Steepest or gradient descent converges when $\nabla_{\boldsymbol{x}}f(\boldsymbol{x})=\mathbf{0}$ . In most real-world instances, this requires an iterative process; however, it may even be possible to directly compute the critical point by solving the above equation.

info

Gradient descent is specific to continuous spaces. The discrete analogue is known as hill climbing.

Jacobian and Hessian Matrices

Now, we introduce some more advanced mathematical tools for further exploration.

The Jacobian matrix of a function $f:\mathbb{R}^{m}\to \mathbb{R}^{n}$ is a matrix $\boldsymbol{J}(f)\in \mathbb{R}^{n\times m}$ such that $J_{i,j}=\frac{ \partial }{ \partial x_{j} }f(\boldsymbol{x})_{i}$ , i.e. the partial derivative of the $i$ th element of the output of $f$ with respect to the $j$ th element of the input.

The Hessian matrix of a function $f:\mathbb{R}^{n}\to \mathbb{R}$ (scalar output) is a matrix $\boldsymbol{H}(f)(\boldsymbol{x})\in \mathbb{R}^{n\times n}$ such that

\boldsymbol{H}(f)(\boldsymbol{x})_{i,j}= \frac{ \partial^{2} }{ \partial x_{i} \partial x_{j} } f(\boldsymbol{x})

The Hessian can also be interpreted as the Jacobian of the gradient.

Notably, if the second partial derivatives are continuous at some point $\boldsymbol{x}$ , the differential operators are also commutative, i.e.

\frac{ \partial^{2} }{ \partial x_{i} \partial x_{j} } f(\boldsymbol{x})=\frac{ \partial^{2} }{ \partial x_{j}\partial x_{i} } f(\boldsymbol{x})

Thus, $H_{i,j}=H_{j,i}$ , so the Hessian is symmetric at all such points.

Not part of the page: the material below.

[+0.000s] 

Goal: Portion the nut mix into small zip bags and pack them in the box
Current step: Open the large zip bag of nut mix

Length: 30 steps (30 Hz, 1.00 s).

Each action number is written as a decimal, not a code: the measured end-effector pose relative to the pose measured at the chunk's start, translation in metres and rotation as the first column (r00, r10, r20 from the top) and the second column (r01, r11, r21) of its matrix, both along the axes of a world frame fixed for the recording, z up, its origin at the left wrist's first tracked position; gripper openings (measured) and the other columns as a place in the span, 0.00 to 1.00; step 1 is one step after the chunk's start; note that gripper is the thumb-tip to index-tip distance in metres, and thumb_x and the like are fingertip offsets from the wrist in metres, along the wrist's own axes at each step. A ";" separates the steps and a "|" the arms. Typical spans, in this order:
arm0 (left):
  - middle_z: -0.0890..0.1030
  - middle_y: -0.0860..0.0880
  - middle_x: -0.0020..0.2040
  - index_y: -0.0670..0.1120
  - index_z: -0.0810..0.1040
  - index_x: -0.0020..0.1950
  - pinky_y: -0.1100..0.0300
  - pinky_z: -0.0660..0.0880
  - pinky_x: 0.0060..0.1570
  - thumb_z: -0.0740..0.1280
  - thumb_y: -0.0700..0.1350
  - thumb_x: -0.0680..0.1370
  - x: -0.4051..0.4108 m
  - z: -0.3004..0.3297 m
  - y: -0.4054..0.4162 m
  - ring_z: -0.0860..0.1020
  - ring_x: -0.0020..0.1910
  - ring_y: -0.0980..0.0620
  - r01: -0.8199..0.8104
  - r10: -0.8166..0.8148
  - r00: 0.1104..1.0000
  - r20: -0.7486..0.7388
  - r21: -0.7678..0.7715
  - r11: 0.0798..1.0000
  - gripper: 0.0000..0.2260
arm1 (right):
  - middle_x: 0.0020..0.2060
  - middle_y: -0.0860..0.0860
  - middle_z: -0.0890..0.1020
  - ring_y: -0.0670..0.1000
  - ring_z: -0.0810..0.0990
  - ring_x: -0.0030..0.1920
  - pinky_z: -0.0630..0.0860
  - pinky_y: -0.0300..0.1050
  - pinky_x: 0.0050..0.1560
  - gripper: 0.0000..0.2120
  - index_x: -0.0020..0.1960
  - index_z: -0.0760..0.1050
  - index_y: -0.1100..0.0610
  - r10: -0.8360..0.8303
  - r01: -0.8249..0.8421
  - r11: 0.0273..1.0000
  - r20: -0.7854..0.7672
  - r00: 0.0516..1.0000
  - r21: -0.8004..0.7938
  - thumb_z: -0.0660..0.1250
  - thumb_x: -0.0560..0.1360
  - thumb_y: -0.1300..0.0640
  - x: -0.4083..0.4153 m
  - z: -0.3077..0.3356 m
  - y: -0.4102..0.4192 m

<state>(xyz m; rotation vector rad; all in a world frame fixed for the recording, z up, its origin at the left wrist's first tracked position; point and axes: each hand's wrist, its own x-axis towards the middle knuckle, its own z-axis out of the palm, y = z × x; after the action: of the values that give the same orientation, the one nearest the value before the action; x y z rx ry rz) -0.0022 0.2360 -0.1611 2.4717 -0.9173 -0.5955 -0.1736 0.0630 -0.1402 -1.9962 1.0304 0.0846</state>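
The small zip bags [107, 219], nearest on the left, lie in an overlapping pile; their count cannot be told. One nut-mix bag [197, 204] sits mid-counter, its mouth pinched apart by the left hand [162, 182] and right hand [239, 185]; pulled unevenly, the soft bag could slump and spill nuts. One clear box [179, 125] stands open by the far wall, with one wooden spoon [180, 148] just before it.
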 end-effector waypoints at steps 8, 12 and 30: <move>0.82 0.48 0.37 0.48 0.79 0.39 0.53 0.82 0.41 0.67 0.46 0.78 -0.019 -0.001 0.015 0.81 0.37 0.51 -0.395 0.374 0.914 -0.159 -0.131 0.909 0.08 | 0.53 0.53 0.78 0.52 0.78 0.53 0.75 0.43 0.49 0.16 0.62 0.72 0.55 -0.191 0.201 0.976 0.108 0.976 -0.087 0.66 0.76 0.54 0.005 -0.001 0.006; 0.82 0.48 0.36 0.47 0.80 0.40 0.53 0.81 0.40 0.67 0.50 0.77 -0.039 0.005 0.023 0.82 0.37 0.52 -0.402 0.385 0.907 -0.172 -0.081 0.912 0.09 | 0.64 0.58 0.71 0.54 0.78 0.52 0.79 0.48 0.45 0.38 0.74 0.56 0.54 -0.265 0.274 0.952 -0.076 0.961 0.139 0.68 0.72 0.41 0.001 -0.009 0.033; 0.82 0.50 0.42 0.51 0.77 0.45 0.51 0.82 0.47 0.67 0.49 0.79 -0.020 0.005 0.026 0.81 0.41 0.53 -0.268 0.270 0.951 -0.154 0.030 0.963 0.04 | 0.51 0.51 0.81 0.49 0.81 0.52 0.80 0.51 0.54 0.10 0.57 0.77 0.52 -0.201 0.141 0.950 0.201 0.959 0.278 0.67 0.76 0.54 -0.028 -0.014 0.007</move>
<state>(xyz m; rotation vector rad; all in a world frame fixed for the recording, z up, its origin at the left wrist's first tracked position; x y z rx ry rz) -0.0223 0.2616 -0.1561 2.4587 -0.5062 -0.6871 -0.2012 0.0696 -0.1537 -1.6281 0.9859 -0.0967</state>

Since the Hessian is real and symmetric, it has an eigendecomposition!

Consider that the second derivative in a specific direction, represented by unit vector $\boldsymbol{d}$ , can be computed by $\boldsymbol{d}^{\top}\boldsymbol{H}\boldsymbol{d}$ . If $\boldsymbol{d}$ is an eigenvector of $\boldsymbol{H}$ , the second derivative is simply the corresponding eigenvalue. Otherwise, it is a weighted average of the eigenvalues with weights in $(0,1)$ , where eigenvectors whose angle with $\boldsymbol{d}$ is smaller receive higher weights.

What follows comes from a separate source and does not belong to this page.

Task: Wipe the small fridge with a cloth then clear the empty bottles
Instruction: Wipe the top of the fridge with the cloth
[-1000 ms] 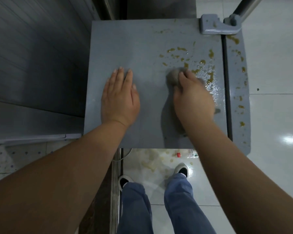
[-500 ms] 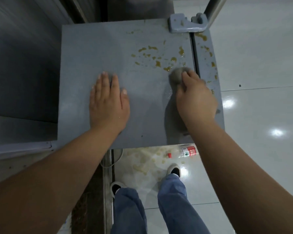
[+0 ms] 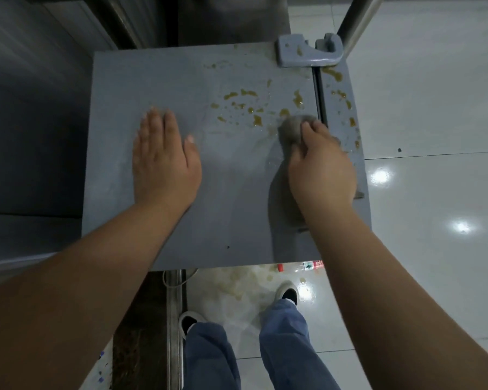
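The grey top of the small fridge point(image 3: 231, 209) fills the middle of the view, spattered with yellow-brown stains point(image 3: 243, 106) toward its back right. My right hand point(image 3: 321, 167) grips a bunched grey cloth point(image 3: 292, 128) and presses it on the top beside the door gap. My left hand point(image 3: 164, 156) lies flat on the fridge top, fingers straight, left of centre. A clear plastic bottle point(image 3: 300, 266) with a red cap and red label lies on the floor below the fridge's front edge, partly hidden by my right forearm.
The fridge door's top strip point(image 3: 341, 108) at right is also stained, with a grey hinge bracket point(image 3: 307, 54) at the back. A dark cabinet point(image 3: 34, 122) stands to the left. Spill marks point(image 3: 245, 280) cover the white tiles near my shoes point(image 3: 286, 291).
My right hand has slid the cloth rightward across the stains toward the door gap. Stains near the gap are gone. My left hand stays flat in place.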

Recall from section 2.7 that:

The eigendecomposition of a real symmetric matrix can also optimize quadratic expressions of the form $f(\boldsymbol{x})=\boldsymbol{x}^{\top}\boldsymbol{A}\boldsymbol{x}$ subject to the constraint $\lVert \boldsymbol{x} \rVert_{2}=1$ . The maximum value of $f$ is the maximum eigenvalue, and the minimum is the minimum eigenvalue.

Thus, the maximum eigenvalue of $\boldsymbol{H}$ determines the maximum second derivative, and similarly for the minimum.

It turns out that the directional second derivative can be used as an indicator of how well a gradient step will perform.

2D Second Derivative

You may recall that the second derivative, in two dimensions, describes the curvature of a function, as seen below. What we soon discuss is precisely the same concept, except applied to higher dimensions.

In the content of gradient descent, negative curvature implies the function decreases faster than the gradient predicts. Positive curvature implies it decreases slower, and that large steps can inadvertently increase the cost.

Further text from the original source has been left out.